Your goal: Without the pictures, set down every line of the data exactly.
----
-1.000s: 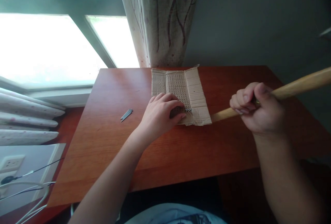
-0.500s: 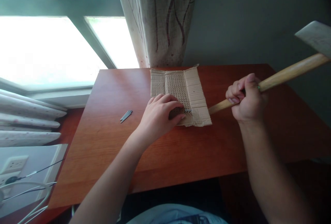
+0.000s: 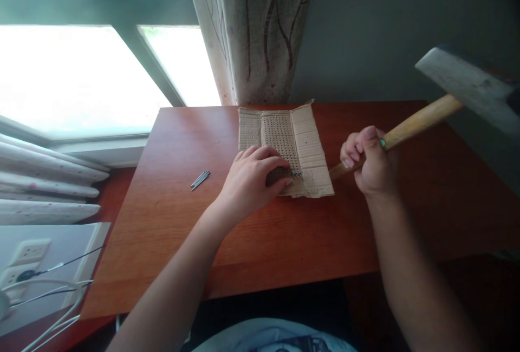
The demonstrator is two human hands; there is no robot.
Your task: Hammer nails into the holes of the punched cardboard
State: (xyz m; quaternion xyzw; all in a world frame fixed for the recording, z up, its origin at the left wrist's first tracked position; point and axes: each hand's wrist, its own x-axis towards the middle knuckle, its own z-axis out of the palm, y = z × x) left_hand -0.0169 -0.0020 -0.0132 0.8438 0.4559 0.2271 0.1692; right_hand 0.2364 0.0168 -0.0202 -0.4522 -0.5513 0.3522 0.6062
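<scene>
A flat piece of cardboard (image 3: 306,146) with rows of small holes lies at the back of the reddish wooden table (image 3: 170,222). My left hand (image 3: 254,176) rests on its near edge, fingers curled and pinched at a row of nails (image 3: 296,173) standing in the cardboard. My right hand (image 3: 369,162) is closed round the wooden handle of a hammer (image 3: 414,123). The grey metal head (image 3: 467,88) hangs in the air to the right, above the table and clear of the cardboard.
Several loose nails (image 3: 199,180) lie on the table left of my left hand. A patterned curtain (image 3: 255,32) and a window are behind the table. A wall socket with cables (image 3: 28,271) sits at lower left.
My right hand has moved left toward the cardboard, bringing the hammer head into view from the right. My left hand has stayed put.
</scene>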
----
Exercise answer:
-1.000s: 
-0.500s: 
+0.000s: 
The demonstrator is two human hands; there is no robot.
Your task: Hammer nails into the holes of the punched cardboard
State: (xyz m; quaternion xyzw; all in a world frame fixed for the recording, z up, its origin at the left wrist's first tracked position; point and axes: each hand's wrist, its own x-axis towards the middle knuckle, its own z-axis out of the palm, y = z × x) left_hand -0.0169 -0.0020 -0.0132 0.8438 0.4559 0.2271 0.1692; right_hand 0.2364 0.0168 -0.0202 -0.4522 -0.5513 0.3522 0.6062
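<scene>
A flat piece of cardboard (image 3: 306,146) with rows of small holes lies at the back of the reddish wooden table (image 3: 170,222). My left hand (image 3: 254,176) rests on its near edge, fingers curled and pinched at a row of nails (image 3: 296,173) standing in the cardboard. My right hand (image 3: 369,162) is closed round the wooden handle of a hammer (image 3: 414,123). The grey metal head (image 3: 467,88) hangs in the air to the right, above the table and clear of the cardboard.
Several loose nails (image 3: 199,180) lie on the table left of my left hand. A patterned curtain (image 3: 255,32) and a window are behind the table. A wall socket with cables (image 3: 28,271) sits at lower left.
My right hand has moved left toward the cardboard, bringing the hammer head into view from the right. My left hand has stayed put.
</scene>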

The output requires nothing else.